Geier Roast a Slow Burn

}Dubbed “Geier on the Fire,” last week’s roast of longtime IPG boss Phil Geier featured a string of witty-yet-soft gibes, cigar-chomping impressions and embarrassing anecdotes. The guest of honor, looking unusually comfortable in front of a microphone, even managed to get in a few choice retorts himself. Still, the comments turned out to be so tame that Geier was busy softening his own rebuttal while others spoke.

Held at Cipriani’s 42nd Street, a cavernous former bank, the event attracted an estimated crowd of 500 that included former and current IPG players, such as Frank Lowe, Lee Garfinkel and Stone Roberts as well as Donny Deutsch, Allen Rosenshine and Phil Joanou. After dinner, John Dooner, Geier’s heir apparent—or”air-head apparent,” as John Bergin called him—led a karaoke chorus of “My Geier,” sung to the tune of “My Guy.” Sample lyrics: “Who smokes cigars that smell like GM cars?/It’s my Geier.
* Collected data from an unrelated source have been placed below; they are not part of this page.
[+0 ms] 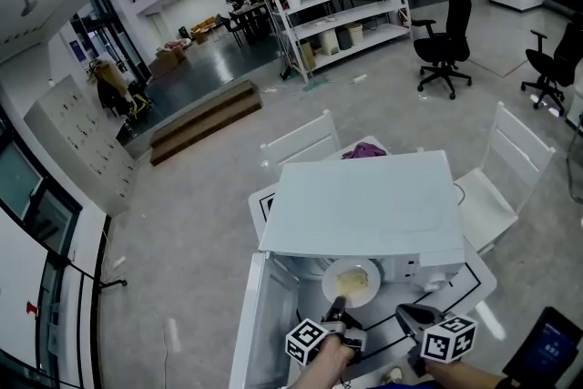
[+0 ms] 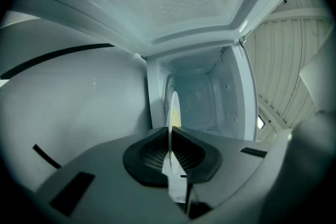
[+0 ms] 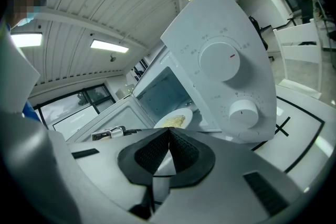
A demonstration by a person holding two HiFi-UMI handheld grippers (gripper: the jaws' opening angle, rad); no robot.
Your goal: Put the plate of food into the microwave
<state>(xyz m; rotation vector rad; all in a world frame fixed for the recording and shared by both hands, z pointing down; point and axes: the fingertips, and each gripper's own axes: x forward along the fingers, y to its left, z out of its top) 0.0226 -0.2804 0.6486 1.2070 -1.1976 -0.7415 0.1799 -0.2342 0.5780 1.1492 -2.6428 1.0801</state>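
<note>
Table white, microwave on it, door swung wide to the left, cavity bare. Plate of food at the cavity mouth, looks partly in. Left gripper clamped on the plate's near rim. Right gripper jaws together, nothing in them, just beside the control panel with 2 knobs. Judgement: keep the plate level, push straight in, centre it, let go only once it rests. Tight spots are the door-side frame edge and the panel-side wall, with more room above

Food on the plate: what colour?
Pale yellow food on a white plate; head view shows it best.
</note>
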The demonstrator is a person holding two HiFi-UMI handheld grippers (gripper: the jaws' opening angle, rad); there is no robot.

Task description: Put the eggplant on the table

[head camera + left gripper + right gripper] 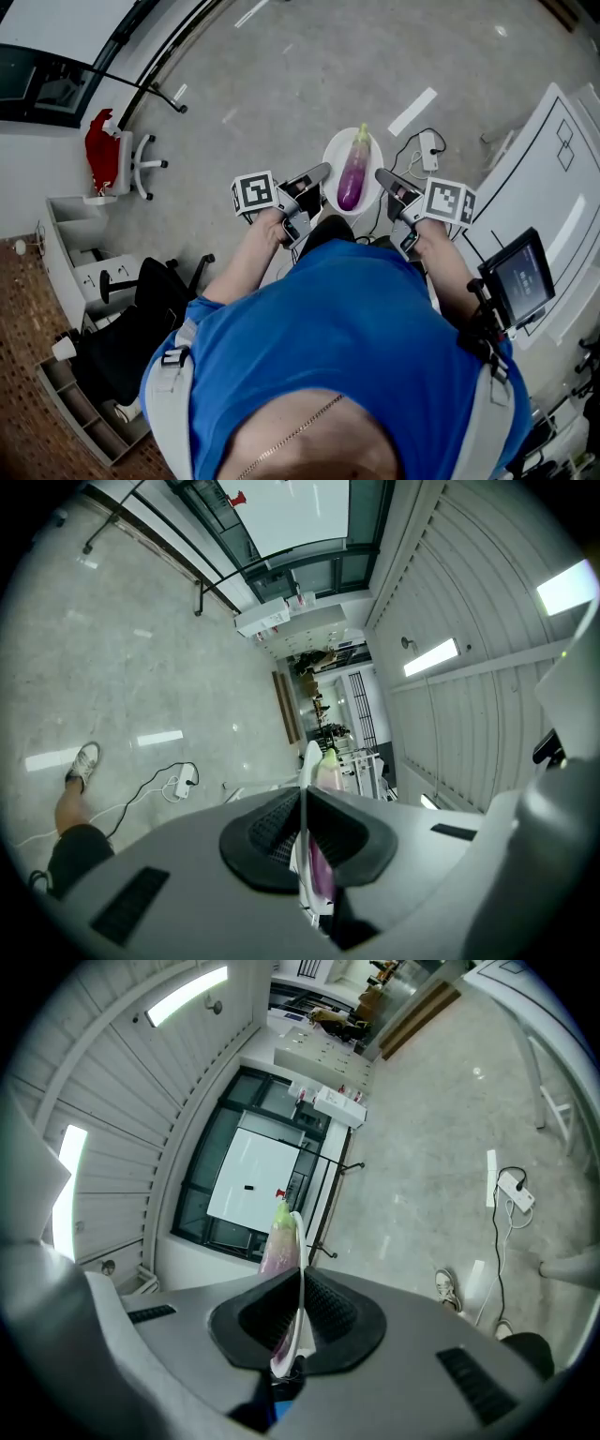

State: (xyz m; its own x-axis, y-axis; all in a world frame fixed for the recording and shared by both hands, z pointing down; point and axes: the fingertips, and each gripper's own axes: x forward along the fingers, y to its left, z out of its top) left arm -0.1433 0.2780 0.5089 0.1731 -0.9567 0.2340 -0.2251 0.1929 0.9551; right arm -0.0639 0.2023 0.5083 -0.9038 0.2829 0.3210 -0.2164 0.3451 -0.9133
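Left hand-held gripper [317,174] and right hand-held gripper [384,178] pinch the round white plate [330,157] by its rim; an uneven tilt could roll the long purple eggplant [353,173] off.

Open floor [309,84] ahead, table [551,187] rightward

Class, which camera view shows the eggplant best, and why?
The head view: the whole eggplant lies in plain sight on the white plate, purple body and green end. The left gripper view and the right gripper view each show only part of it, beside the plate's edge-on rim.
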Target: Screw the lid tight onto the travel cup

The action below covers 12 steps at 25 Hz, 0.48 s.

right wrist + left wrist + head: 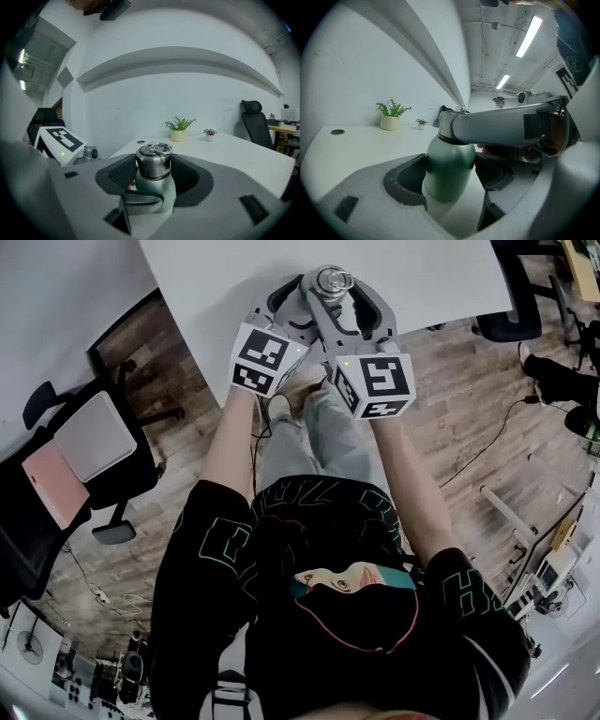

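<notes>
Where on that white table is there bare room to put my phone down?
The widest bare stretch of table lies between the cup and the two potted plants. The part by the round hole is bare too. Around the cup it is crowded: the left gripper clamps it, the right gripper its lid.

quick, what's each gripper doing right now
left gripper: jaws closed on the green body of the travel cup
right gripper: jaws closed on the metal lid
</notes>
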Each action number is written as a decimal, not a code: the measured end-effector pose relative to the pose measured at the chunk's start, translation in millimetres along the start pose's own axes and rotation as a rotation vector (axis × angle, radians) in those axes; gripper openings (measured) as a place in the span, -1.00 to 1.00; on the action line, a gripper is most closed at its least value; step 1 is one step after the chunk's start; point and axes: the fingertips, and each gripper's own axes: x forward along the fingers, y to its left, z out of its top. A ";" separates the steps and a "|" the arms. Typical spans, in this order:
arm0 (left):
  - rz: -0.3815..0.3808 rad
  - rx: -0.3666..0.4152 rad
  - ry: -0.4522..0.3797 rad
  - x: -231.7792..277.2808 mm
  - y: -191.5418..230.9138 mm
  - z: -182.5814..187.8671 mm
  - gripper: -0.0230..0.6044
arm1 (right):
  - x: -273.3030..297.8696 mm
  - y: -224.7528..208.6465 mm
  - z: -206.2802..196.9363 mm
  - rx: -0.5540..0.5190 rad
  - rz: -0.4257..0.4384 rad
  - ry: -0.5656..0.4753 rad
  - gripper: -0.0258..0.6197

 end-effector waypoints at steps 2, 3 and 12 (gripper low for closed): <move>-0.001 0.001 -0.001 1.1 -0.4 1.1 0.15 | 0.0 -1.2 -0.9 -0.009 0.077 0.023 -0.13; -0.002 0.001 -0.001 1.7 -0.8 1.2 0.15 | -0.8 -2.7 -1.0 -0.016 0.112 0.031 -0.13; -0.001 -0.012 -0.013 -1.1 -0.8 0.5 0.16 | -5.2 -3.3 -4.0 -0.163 0.434 0.092 -0.15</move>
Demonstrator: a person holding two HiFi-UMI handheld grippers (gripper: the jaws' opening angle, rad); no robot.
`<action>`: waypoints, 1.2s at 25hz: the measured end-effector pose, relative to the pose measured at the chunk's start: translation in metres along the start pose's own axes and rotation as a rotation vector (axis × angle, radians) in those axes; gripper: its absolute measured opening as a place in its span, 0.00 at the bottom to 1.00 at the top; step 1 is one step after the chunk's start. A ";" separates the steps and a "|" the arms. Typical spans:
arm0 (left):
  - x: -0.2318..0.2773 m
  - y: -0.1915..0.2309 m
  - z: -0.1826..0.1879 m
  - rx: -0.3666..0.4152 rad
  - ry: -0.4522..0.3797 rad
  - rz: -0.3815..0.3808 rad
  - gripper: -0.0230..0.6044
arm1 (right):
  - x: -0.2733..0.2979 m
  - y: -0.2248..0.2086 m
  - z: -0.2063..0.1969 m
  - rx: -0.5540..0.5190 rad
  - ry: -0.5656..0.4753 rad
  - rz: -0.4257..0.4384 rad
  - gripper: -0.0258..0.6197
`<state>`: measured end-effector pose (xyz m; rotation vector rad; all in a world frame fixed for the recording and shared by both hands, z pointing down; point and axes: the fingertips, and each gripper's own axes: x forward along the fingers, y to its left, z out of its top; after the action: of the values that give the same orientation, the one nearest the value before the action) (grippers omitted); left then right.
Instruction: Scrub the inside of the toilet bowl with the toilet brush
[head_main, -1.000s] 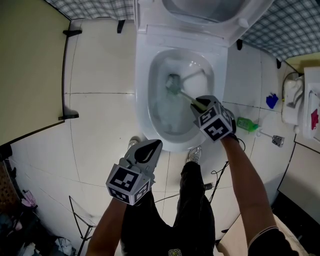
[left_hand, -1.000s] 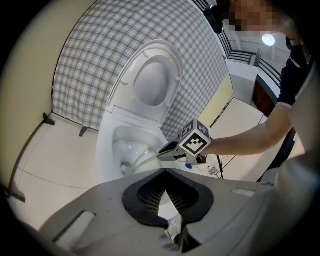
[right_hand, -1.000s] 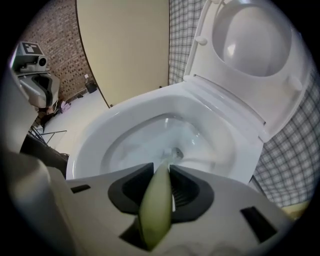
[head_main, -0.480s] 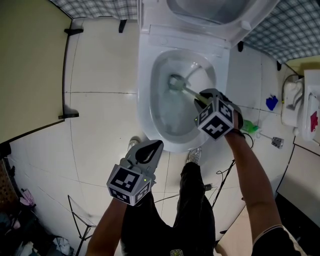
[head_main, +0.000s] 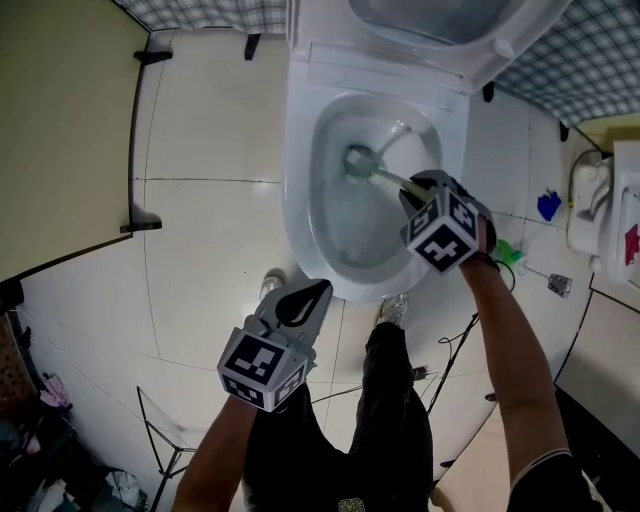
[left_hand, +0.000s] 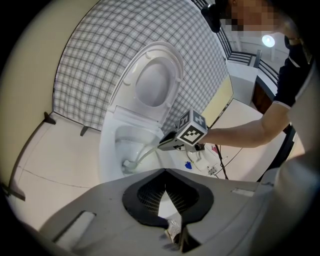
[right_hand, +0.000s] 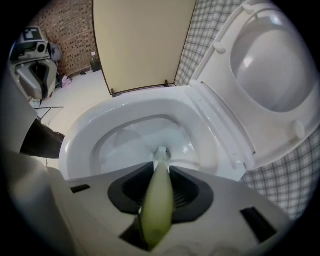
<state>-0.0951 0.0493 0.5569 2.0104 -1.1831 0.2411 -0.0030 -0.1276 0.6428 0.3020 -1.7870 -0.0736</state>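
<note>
Looks like the right gripper (head_main: 413, 195) has slid a touch toward the right rim and rolled since a second back. That's nudged the brush head (head_main: 358, 160) up toward the back wall of the toilet bowl (head_main: 300, 215). The left gripper (head_main: 303, 302) hasn't budged.

The right jaws are clamped on the pale green handle (right_hand: 157, 200) of the toilet brush (head_main: 385, 178). It runs straight out from between the pads and down into the bowl, with the bristles low on the back slope. The left jaws are closed on nothing, hanging over the floor in front of the bowl.

To do this bit well, I reckon I keep the grip firm so the handle can't twist. I'd press the bristles onto the porcelain and sweep round the whole wall, up under the rim too, not just stir the water. Slow enough not to splash.
</note>
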 end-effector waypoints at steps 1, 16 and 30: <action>0.000 -0.003 0.001 0.000 -0.001 -0.006 0.05 | -0.009 0.000 -0.003 -0.021 0.001 -0.009 0.22; 0.010 -0.018 -0.008 0.007 0.023 -0.020 0.05 | 0.000 0.014 -0.010 0.020 -0.015 0.037 0.22; 0.046 -0.071 0.005 0.063 0.040 -0.087 0.05 | -0.107 0.052 -0.072 0.253 -0.180 0.134 0.22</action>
<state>-0.0133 0.0347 0.5397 2.0961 -1.0725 0.2769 0.0802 -0.0438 0.5693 0.3643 -1.9935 0.2291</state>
Which king of bad attire will no longer be our sire?/It’s my Geier.” Backed by placard-carrying models and a piano, IPG consultant Barry Day positioned Geier as a future presidential candidate, leading a chorus of “Go With Geier!” Actor Christopher Plummer, Geier’s neighbor and tennis partner, recited an original limerick with lines such as, “Philip the Geier has the right kind of ire to set the advertising world on fire,” while longtime NBC big wig Bob Wright recalled Geier’s salad days at Colgate University, where he dated Joan Bennett and was known as “Deals Geier.”

Bergin, the former BBDO and McCann-Erickson executive, lived up to his billing as “roast master,” describing Geier as “founder of IPG—a program he calls, “affirmative firing,” before adding, “Phil Geier believes in one credo: God helps those who helps himself. … He has helped himself very freely over the years.” The most cutting remark came from Rosenshine, who noted Geier’s penchant for buying “meaningless companies” and suggested—amid some boos—that he make a run for True North. He said, “It’s hard to believe someone with so little creative talent could have gotten so far in the advertising business.” Geier, however, got the last laugh. “Although I’m the one on the fire, I can still fire people.”

Maybe that’s why no one had the nerve to really mouth off.